Show every line from the data below that includes "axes".

===============

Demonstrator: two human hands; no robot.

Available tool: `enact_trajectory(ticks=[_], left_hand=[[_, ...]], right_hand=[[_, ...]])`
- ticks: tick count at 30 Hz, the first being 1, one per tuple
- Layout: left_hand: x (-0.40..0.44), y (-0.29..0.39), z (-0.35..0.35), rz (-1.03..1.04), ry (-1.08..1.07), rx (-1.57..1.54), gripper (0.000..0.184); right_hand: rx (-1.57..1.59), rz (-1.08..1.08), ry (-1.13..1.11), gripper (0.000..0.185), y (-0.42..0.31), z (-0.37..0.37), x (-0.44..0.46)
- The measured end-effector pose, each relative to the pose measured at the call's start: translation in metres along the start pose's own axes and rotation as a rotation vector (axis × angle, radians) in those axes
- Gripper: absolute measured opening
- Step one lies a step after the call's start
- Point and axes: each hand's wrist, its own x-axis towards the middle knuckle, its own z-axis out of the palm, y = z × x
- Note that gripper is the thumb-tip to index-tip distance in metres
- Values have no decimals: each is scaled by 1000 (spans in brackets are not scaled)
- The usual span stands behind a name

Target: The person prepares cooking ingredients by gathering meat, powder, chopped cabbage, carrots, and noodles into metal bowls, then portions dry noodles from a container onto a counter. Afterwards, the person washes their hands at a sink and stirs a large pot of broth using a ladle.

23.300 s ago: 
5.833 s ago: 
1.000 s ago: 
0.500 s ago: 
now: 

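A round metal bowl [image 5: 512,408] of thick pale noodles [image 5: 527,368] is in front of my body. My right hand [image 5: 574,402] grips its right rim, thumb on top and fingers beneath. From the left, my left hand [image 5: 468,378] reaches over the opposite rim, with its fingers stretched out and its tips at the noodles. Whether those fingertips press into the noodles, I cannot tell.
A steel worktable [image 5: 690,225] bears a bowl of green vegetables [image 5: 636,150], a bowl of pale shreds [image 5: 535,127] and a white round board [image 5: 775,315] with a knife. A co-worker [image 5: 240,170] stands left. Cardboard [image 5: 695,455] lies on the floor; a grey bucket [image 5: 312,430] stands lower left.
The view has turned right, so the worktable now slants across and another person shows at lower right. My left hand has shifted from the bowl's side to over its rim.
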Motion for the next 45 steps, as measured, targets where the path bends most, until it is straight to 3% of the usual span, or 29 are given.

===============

Written reply:
- The measured end-effector pose, each relative to the pose measured at the call's start: translation in metres along the start pose's own axes and rotation as a rotation vector (axis × angle, radians) in those axes
- Point and axes: each hand's wrist, its own x-axis towards the middle knuckle, its own z-axis out of the palm, y = z × x

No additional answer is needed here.